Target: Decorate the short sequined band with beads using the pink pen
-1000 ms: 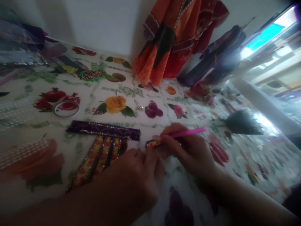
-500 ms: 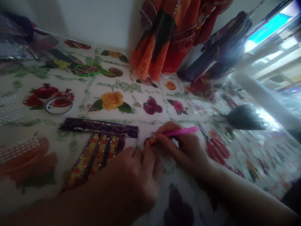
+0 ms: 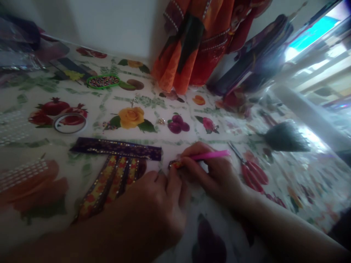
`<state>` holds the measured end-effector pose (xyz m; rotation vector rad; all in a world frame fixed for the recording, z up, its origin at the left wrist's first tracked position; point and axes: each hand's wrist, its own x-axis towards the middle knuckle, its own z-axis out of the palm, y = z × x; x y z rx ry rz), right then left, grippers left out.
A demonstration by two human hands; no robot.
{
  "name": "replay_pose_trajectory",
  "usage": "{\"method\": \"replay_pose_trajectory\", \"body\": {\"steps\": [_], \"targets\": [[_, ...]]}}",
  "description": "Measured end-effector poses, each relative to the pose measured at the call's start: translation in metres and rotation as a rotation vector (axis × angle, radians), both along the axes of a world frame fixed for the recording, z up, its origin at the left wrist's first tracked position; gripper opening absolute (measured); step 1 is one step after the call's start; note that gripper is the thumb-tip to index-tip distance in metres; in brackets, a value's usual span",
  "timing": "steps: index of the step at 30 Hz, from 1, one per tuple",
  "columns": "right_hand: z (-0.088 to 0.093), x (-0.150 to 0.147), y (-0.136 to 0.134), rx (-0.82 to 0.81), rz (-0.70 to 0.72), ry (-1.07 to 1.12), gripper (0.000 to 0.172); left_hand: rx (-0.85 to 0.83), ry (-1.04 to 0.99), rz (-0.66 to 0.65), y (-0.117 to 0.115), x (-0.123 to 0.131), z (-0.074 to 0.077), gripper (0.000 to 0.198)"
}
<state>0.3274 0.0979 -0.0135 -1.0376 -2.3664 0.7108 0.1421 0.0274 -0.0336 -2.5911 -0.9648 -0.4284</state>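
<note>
My right hand [image 3: 214, 168] is closed around a pink stick-like tool [image 3: 211, 155], its fingertips at a small patterned piece [image 3: 177, 164]. My left hand [image 3: 161, 204] pinches the near side of that same small piece, so the two hands almost touch. Left of them lies a dark purple strip [image 3: 117, 148] edged with shiny dots. Below it, several yellow and red patterned strips [image 3: 95, 186] run down and pass partly behind my left hand and forearm.
Red-handled scissors [image 3: 253, 175] lie right of my right hand. A tape roll [image 3: 56, 124], a green dish of beads [image 3: 102, 81] and pearl sheets [image 3: 24, 173] are at left. Orange-red cloth [image 3: 175, 65] stands at the back, a dark bristly object [image 3: 286, 137] at right.
The pink tool's outer end has shifted slightly left and down in my right hand. Both hands otherwise keep nearly the same place.
</note>
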Motion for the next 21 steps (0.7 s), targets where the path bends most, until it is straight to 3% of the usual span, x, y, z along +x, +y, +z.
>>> {"method": "replay_pose_trajectory", "body": {"steps": [17,21], "targets": [[0.0002,0.0024,0.0013,-0.006,-0.042,0.045,0.005,-0.026,-0.008,0.003,-0.0028,-0.0012,-0.0017,0.035],[0.0038,0.0038,-0.0021,-0.013,-0.070,0.104,0.013,-0.037,0.030,0.014,-0.0024,-0.0019,0.0006,0.035]]}}
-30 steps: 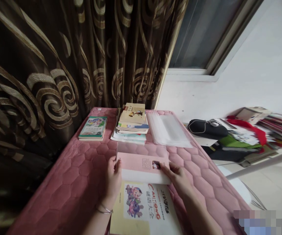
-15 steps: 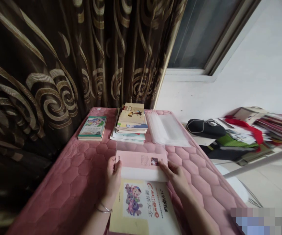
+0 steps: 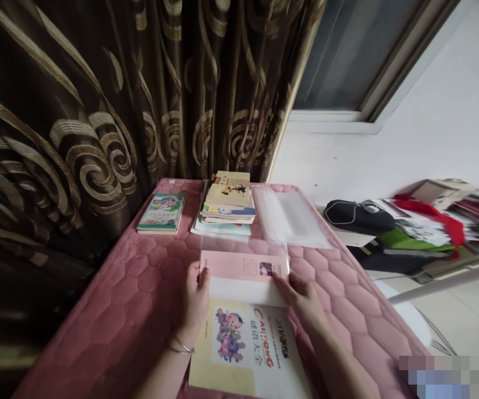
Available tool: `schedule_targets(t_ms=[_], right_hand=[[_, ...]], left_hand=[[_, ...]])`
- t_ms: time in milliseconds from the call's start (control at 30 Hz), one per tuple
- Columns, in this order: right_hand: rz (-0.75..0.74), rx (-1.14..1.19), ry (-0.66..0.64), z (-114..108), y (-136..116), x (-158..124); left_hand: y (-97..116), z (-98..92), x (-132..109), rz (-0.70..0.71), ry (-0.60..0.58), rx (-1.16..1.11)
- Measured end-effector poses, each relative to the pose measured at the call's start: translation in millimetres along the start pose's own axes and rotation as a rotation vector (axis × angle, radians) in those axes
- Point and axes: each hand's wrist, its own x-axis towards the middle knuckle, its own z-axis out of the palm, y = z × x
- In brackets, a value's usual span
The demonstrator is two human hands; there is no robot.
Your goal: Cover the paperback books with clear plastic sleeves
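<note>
An open book lies in front of me, its yellow and white title page (image 3: 233, 372) bearing a cartoon picture and Chinese characters. Its cover is opened away from me, showing a pink flap (image 3: 228, 266) with small print and a photo. Around that flap is a clear plastic book cover (image 3: 243, 244), which sticks out past the far edge. My left hand (image 3: 196, 291) pinches the left edge of flap and plastic, thumb on top. My right hand (image 3: 304, 296) grips the right edge in the same way. The fingers underneath are hidden.
Beyond the book, a stack of books (image 3: 226, 202) stands on the pink quilted surface (image 3: 127, 327). To its left lies a green-bordered book (image 3: 162, 213), to its right a pile of clear plastic covers (image 3: 293, 216). A dark patterned curtain (image 3: 110, 155) hangs at left; a black pouch (image 3: 358, 215) sits among clutter at right.
My view has shifted slightly, so everything appears a little farther right. Both hands keep their hold on the book's cover and plastic, with hardly any other movement.
</note>
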Motion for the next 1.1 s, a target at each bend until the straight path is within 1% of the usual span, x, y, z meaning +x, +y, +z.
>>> schedule_targets(t_ms=[100,167,367,533,833,967,1100], right_hand=[[0.025,0.023,-0.076,0,-4,-2],[0.02,0.036,-0.091,-1,-5,-3],[0.014,0.017,-0.066,-2,3,1],[0.01,0.007,-0.033,-1,7,2],[0.015,0.023,-0.041,-1,8,4],[-0.007,-0.008,-0.028,-1,10,6],[0.013,-0.024,-0.024,-1,9,5]], left_hand=[[4,1.8,-1,-0.009,0.014,-0.008],[7,2.1,-1,-0.015,0.029,0.001],[6,-2.3,-3,0.006,0.025,0.035],[1,-2.0,0,0.026,-0.007,-0.029],[1,0.4,3,0.03,0.023,0.019],[1,-0.5,1,0.035,0.025,0.034],[-1,-2.0,-1,0.05,0.009,0.011]])
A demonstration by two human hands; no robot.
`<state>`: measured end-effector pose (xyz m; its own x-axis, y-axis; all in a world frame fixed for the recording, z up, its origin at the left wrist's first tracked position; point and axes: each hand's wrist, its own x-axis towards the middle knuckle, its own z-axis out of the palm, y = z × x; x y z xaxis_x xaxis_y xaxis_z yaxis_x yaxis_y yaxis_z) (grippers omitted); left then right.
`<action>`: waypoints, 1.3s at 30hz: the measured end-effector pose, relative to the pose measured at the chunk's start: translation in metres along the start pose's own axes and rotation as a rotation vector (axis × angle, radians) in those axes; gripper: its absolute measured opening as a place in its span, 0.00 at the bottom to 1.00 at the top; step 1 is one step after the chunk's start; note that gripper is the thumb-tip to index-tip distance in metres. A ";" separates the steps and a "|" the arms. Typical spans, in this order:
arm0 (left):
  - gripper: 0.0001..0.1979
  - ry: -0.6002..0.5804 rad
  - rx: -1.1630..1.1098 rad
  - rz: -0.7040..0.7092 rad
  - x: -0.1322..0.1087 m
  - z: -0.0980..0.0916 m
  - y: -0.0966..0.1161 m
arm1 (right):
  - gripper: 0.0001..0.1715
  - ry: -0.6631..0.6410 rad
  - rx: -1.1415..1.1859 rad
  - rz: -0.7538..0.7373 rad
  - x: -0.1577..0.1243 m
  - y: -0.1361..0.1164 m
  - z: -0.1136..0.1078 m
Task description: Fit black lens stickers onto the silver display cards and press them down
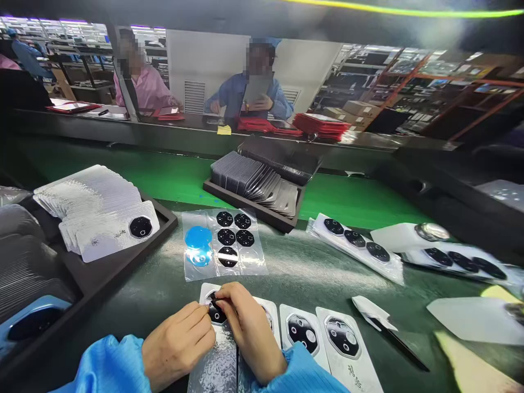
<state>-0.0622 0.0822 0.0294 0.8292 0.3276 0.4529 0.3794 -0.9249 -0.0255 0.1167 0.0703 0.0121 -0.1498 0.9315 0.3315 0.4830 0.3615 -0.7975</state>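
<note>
Several silvery-white panels lie in a row at the front of the table, such as the rightmost panel (356, 371), each with a black octagonal piece. Over the leftmost panel (213, 355), my left hand (180, 341) has its fingers pressed together at the left edge of the black piece (216, 315). My right hand (249, 330) pinches at the upper edge of that same piece; whatever is between its fingertips is too small to make out. Behind the hands lies a clear sheet (208, 215) with several black octagonal stickers and blue round film.
A dark tray (164, 232) with fanned white panels stands left. A second tray (254, 206) of grey panels is at the back. Bagged black pieces (354, 240), tweezers (405, 349) and a white scraper (470, 319) lie right. Two people sit beyond the opening.
</note>
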 end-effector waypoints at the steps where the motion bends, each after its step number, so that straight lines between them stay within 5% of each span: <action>1: 0.13 0.001 0.000 0.000 0.000 0.000 0.000 | 0.11 0.015 -0.067 -0.063 0.000 0.000 0.001; 5: 0.13 0.012 0.010 -0.004 0.000 0.002 0.000 | 0.13 0.025 -0.302 -0.197 0.001 -0.002 0.002; 15: 0.12 0.016 -0.020 -0.007 -0.003 0.006 0.000 | 0.14 -0.021 -0.497 -0.242 -0.005 -0.003 0.007; 39: 0.13 -0.026 -0.063 -0.041 -0.003 0.005 0.000 | 0.15 -0.037 -0.502 -0.212 0.004 -0.007 0.003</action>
<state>-0.0625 0.0818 0.0236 0.8242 0.3695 0.4291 0.3873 -0.9206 0.0488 0.1105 0.0715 0.0176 -0.3144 0.8445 0.4335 0.7900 0.4860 -0.3738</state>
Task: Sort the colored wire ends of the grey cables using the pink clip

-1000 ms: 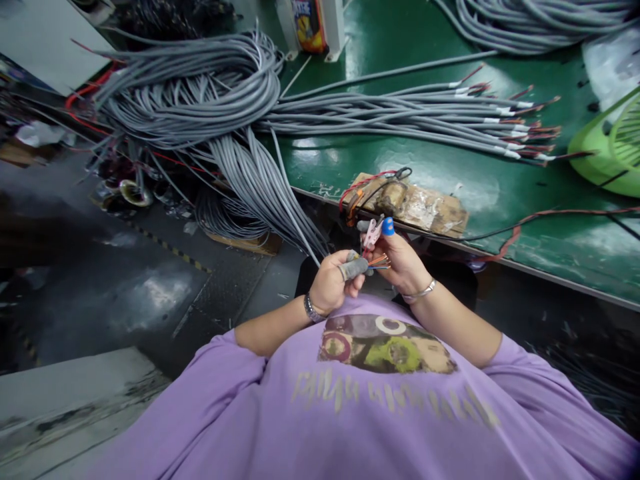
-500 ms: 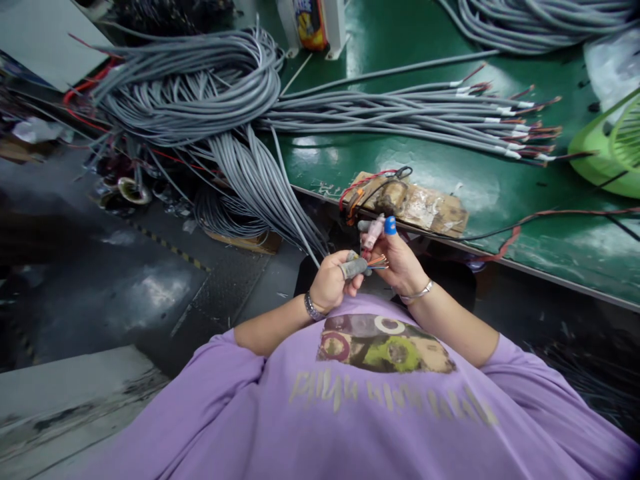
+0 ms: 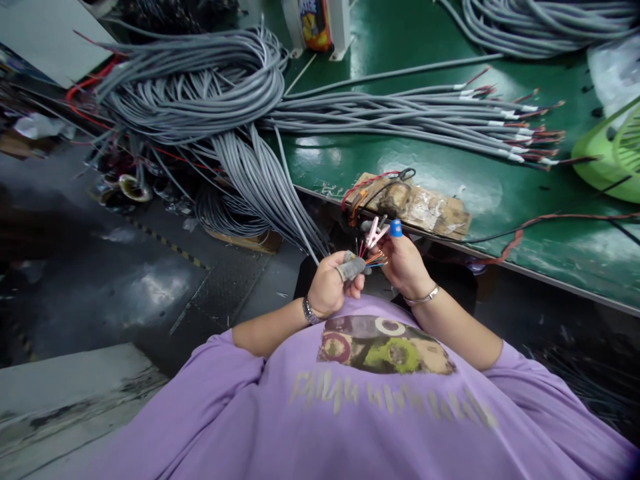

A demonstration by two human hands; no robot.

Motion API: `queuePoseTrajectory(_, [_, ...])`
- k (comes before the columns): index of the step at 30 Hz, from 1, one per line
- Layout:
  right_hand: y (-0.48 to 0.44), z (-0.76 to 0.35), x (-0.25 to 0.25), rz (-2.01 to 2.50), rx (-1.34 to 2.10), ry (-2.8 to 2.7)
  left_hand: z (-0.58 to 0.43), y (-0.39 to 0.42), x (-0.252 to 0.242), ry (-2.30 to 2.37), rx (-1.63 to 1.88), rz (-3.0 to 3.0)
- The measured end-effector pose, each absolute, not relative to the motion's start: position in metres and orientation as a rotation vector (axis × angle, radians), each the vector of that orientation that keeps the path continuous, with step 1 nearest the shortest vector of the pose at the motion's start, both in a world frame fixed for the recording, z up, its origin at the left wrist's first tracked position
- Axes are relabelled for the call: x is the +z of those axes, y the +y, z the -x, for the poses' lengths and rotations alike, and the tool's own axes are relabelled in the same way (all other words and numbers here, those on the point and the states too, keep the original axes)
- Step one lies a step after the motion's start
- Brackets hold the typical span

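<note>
My left hand (image 3: pixel 330 283), its thumb in a grey covering, is closed round the end of a cable; thin coloured wires (image 3: pixel 374 260) fan out of it to the right. Beside it, my right hand (image 3: pixel 404 263) has a blue cover on one fingertip and holds a small pink clip-like tool (image 3: pixel 376 233). The tool's two arms are spread apart, just above the wires. Fingers partly hide how it is gripped.
On the green table (image 3: pixel 350 160) lie a large coil of grey cables (image 3: pixel 195 93), a row of stripped cable ends (image 3: pixel 525 133) and a wooden block (image 3: pixel 415 207) at the near edge. A green basket-like object (image 3: pixel 610 153) is at the right.
My right hand has shifted slightly right, and the pink tool now shows its arms spread apart and clear of the wires. The wires are more fanned out. My left hand keeps its hold.
</note>
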State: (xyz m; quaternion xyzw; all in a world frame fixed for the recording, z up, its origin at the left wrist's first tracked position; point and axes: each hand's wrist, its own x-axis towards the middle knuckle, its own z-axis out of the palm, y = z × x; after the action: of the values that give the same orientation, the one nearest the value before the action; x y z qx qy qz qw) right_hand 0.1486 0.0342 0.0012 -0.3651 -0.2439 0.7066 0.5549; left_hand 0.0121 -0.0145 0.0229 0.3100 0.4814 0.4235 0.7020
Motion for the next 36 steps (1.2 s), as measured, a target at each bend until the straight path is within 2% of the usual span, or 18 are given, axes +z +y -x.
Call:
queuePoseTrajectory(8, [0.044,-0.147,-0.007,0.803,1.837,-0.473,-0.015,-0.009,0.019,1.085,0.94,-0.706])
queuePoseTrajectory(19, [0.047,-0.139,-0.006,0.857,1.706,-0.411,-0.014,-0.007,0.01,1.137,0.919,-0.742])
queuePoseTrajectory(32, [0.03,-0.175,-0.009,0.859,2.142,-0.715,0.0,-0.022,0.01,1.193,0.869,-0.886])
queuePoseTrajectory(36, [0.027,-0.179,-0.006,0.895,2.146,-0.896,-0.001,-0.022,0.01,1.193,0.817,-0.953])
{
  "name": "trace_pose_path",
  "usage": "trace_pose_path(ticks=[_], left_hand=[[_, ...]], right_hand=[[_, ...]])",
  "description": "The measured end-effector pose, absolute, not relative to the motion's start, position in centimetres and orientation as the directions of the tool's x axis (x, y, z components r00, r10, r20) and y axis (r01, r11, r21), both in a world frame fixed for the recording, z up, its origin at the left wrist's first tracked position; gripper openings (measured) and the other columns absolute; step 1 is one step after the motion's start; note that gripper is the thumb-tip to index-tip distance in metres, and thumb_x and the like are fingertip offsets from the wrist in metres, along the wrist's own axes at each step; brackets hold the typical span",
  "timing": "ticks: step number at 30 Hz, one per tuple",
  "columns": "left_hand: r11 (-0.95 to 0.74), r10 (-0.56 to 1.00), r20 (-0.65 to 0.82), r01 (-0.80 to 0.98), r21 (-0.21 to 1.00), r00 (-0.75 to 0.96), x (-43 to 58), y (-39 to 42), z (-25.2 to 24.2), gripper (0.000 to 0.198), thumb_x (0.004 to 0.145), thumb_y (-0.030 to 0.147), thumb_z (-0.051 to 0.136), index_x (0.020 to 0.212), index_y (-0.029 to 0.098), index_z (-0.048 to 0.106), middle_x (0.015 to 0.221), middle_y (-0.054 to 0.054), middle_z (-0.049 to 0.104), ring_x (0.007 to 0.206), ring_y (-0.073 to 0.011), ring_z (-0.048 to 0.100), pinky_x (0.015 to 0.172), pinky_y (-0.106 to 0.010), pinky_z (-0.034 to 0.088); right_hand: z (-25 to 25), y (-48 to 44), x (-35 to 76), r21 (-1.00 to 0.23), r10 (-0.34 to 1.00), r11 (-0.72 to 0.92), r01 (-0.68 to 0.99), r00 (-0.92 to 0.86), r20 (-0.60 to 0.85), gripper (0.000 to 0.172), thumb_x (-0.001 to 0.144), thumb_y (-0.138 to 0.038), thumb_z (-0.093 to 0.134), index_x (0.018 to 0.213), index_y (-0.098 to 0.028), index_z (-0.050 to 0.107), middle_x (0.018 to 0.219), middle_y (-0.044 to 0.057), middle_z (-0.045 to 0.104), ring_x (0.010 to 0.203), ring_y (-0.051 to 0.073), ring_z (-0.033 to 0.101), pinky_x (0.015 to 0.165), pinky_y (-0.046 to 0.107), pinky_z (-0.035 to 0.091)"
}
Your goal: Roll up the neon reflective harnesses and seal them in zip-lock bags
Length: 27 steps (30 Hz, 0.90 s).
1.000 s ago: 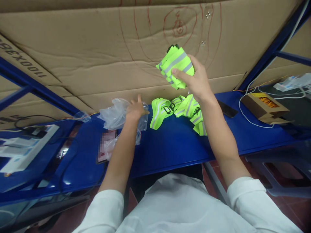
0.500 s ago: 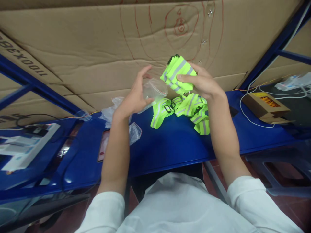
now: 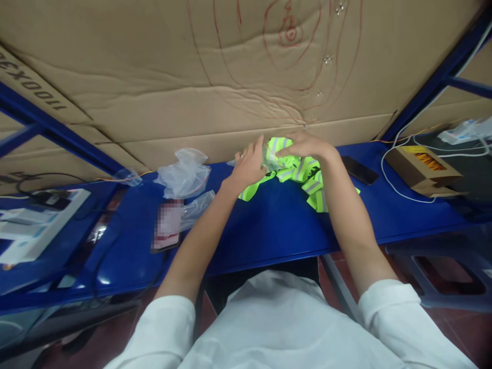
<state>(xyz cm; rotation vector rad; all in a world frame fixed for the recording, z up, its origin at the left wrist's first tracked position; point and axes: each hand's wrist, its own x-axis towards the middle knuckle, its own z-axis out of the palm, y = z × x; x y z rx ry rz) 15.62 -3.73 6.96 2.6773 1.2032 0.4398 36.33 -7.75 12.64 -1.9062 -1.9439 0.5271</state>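
My right hand (image 3: 307, 145) is closed on a folded neon-yellow reflective strap (image 3: 279, 145) with grey stripes. Facing it, my left hand (image 3: 249, 165) grips a small clear plastic bag (image 3: 270, 159), whose mouth is against the left end of the folded strap. How far the strap reaches into the bag is hidden by my fingers. Beneath both hands, more loose reflective straps (image 3: 317, 192) lie in a heap on the blue table (image 3: 277, 225).
Left of my left arm lie crumpled clear bags (image 3: 183, 173) and a phone with a blurred screen (image 3: 167, 225). A dark phone (image 3: 360, 170) and an open cardboard box (image 3: 421, 169) with a white cable are on the right. A cardboard wall (image 3: 154, 66) stands behind.
Both hands have come down and together over the heap. The folded strap now meets the bag, where they were apart before. The dark phone at right shows more fully.
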Motion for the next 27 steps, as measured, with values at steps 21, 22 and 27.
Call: trace_pose_path(ticks=[21,22,27], left_hand=[[-0.729,0.666,0.133,0.602,0.326,0.735,15.6,-4.1,8.3,0.087,0.079,0.061,0.083,0.148,0.016,0.055,0.139,-0.018,0.069,0.131,-0.0409,0.063,0.107,-0.046,0.049],[-0.726,0.664,0.131,0.593,0.347,0.736,15.7,-4.1,8.4,0.089,0.078,0.061,0.084,0.149,0.016,0.055,0.141,-0.017,0.068,0.132,-0.0406,0.063,0.107,-0.046,0.049],[-0.709,0.633,0.095,0.527,0.468,0.768,15.9,-4.3,8.5,0.088,0.078,0.053,0.087,0.151,0.018,0.054,0.147,-0.015,0.065,0.134,-0.0358,0.062,0.109,-0.044,0.05]], right_hand=[[13.0,-8.2,37.4,-0.516,0.963,0.065,0.854,-0.19,-0.193,0.043,0.073,-0.058,0.085,0.097,-0.023,0.079,0.098,0.008,0.079,0.078,0.025,0.07,0.054,0.031,0.052],[13.1,-8.2,37.5,-0.499,0.959,0.081,0.863,-0.203,-0.195,0.043,0.073,-0.058,0.085,0.097,-0.023,0.079,0.096,0.008,0.079,0.078,0.025,0.07,0.055,0.031,0.051],[13.2,-8.2,37.5,-0.473,0.929,0.14,0.87,-0.28,-0.24,0.043,0.067,-0.052,0.089,0.098,-0.025,0.078,0.095,0.004,0.077,0.084,0.026,0.07,0.063,0.032,0.051]])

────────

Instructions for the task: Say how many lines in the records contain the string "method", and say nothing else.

Solution for this task: 2